USITC to Examine Nonfat Milk Solids Competitiveness for the United States and Other Major Suppliers
The U.S. International Trade Commission (Commission or USITC) is undertaking a new factfinding investigation that will examine the global nonfat milk solids market and the export competitiveness of the nonfat milk solids industries in the United States and other major suppliers, such as Australia, Canada, select EU member states, and New Zealand.
This investigation, Nonfat Milk Solids: Competitive Conditions for the United States and Major Foreign Suppliers (Investigation No. 332-607), was requested by the U.S. Trade Representative (USTR) in a letter received on April 23, 2025.
As requested, the USITC, an independent, nonpartisan federal agency, will prepare a public report that will provide, to the extent practicable:
- An overview of the global market for products containing high levels of nonfat milk solids in their various forms, including such factors as product end uses, consumption, production, and trade.
- Profiles of the industries producing and exporting products containing high levels of nonfat milk solids in the United States, Australia, Canada, select EU member states, New Zealand, and other countries as may be relevant, including information about domestic production, consumption, and export trends in these countries.
- A comparison of the competitive strengths and weaknesses of producers and exporters of nonfat milk solids products from the United States and other major exporting countries, focusing on factors affecting delivered costs, product differentiation, and reliability of supply, as well as government policies and programs that directly or indirectly affect the production and exports of nonfat milk solids products from these countries.

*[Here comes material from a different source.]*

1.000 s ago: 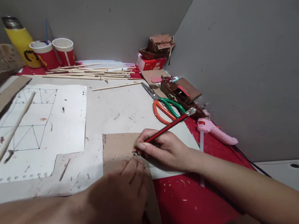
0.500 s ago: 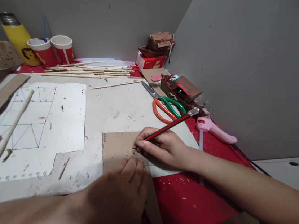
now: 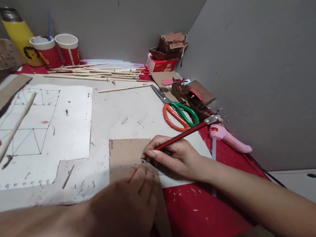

- An overview of the competitiveness of U.S. nonfat milk solids products relative to exports from the highlighted countries both in the U.S. market and in third-country markets.
The report will focus on the 2020-2024 period. The USITC expects to submit its report to USTR by March 23, 2026.
The USITC will hold a public hearing in connection with the investigation at 9:30 a.m. on July 28, 2025. A link to the hearing will be posted on the Commission’s website. Submit requests to appear at the hearing no later than 5:15 p.m. on July 14, 2025, with the Secretary, U.S. International Trade Commission, 500 E Street, SW, Washington, DC 20436. See below for important information about filing a request to appear at a USITC hearing.
The USITC also welcomes written submissions for the record. Written submissions should be addressed to the Secretary of the Commission and should be submitted no later than 5:15 p.m. on October 14, 2025. All written submissions, except for confidential business information, will be available for public review. See below for important information about the filing of written submissions for USITC investigations.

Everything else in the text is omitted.